The devil in the details: Ick factor aside, these relationships make Raiders in prose feel real - more so than the action, which is well-written but streamlined to the point of feeling like one very quick roller coaster. The book is half done shortly after Indy and Marion arrive in Cairo, and never mind more detail - there are plenty of well-known points from the film that don't turn up in the book. There is no swordsman for Indy to shoot, he doesn't climb underneath a supply truck to secure the Ark, Marion doesn't attempt to escape the Nazis by getting Belloq intoxicated, and the treasure's eventual opening is swift. (One of the supporting villains, the black-clad Gestapo agent Toht, is killed off in the book when his jeep goes over a cliff during the truck chase, so there's not even a literary version of a face melting off.)

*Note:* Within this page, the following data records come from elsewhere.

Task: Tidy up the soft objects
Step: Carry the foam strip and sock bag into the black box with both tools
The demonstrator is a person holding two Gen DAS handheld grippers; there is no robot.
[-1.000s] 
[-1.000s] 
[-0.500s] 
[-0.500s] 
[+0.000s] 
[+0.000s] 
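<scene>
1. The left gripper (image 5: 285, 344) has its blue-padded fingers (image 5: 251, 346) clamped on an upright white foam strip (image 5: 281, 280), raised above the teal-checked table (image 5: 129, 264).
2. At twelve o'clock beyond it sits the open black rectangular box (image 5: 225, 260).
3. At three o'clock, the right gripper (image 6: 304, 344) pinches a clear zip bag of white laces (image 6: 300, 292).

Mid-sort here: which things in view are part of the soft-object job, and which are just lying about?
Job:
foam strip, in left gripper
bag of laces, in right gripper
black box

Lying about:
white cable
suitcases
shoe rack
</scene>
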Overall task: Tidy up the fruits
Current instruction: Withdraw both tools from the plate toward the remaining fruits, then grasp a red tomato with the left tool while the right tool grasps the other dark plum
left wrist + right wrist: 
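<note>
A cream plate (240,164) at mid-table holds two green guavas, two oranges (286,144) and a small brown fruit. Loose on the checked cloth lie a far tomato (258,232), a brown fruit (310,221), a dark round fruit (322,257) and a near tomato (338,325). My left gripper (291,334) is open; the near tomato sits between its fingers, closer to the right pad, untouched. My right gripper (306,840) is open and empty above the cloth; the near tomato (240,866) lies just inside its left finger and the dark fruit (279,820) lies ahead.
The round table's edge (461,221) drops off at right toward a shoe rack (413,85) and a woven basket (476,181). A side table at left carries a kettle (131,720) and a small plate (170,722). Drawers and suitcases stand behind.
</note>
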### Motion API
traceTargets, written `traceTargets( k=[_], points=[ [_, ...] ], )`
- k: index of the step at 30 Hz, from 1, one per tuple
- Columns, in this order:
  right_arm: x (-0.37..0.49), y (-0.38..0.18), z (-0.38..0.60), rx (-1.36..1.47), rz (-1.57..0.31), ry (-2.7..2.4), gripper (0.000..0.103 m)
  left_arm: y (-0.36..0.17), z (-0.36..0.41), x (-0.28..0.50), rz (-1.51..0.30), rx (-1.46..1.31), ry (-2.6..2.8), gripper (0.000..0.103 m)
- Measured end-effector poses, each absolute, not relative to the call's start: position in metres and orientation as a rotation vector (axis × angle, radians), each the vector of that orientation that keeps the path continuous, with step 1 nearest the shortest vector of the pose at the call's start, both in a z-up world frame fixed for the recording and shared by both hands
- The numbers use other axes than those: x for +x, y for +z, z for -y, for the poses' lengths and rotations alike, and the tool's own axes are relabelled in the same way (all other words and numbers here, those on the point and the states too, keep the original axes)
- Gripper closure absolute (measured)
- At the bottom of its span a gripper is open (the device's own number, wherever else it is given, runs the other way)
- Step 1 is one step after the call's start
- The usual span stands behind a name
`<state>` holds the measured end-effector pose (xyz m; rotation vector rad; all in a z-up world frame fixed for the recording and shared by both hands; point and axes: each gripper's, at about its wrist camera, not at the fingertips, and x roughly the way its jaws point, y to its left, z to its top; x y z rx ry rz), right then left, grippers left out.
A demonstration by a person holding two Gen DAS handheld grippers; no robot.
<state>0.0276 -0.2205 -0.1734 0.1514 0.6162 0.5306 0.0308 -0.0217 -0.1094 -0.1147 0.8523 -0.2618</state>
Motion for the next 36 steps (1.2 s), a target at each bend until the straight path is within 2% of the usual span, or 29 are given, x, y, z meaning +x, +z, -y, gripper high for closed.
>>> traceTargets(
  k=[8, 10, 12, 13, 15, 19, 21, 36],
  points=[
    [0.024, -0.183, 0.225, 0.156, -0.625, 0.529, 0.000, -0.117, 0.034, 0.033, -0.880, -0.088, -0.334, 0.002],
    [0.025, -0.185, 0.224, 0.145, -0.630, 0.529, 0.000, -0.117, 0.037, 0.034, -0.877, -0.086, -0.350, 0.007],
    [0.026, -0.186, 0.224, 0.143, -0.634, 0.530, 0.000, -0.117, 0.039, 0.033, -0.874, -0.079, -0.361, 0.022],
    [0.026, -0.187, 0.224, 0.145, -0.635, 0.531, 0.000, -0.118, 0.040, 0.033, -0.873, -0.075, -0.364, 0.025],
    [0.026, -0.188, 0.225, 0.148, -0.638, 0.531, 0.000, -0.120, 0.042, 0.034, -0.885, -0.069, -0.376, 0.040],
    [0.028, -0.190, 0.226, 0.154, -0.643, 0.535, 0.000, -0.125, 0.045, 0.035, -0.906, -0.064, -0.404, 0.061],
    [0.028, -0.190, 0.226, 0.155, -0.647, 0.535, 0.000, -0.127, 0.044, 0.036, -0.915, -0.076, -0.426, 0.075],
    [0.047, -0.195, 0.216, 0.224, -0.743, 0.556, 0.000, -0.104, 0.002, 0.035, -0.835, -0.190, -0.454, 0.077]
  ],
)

We love an intricate map room set piece!

The trade-off is some extra character moments and other ephemera: a clumsy attempt by Indy to woo Marion the night they arrive at Sallah's home in Egypt, tense exchanges between Belloq and Nazi commander Dietrich - and even an explainer of how Indy was able to escape detection chasing the German submarine carrying the Ark. (It turns out he lashed himself to the periscope with his trusty whip, but lost both it and - shocker! - his signature hat in the process.) There's also what we now know as a canonically incorrect detail - that Jones' love of the whip came from seeing a circus act as a child - but Black had no way of knowing what these sequels would establish.

The last word: Raiders might be one of the better "first pass before the film" novelizations we've covered here. It's got deviations, but the DNA of the good Dr. Jones is largely intact - and re-reading it after experiencing the movie once more (one of the better flicks you can catch in a theater, for any generation), it's a great keepsake of some great celluloid memories.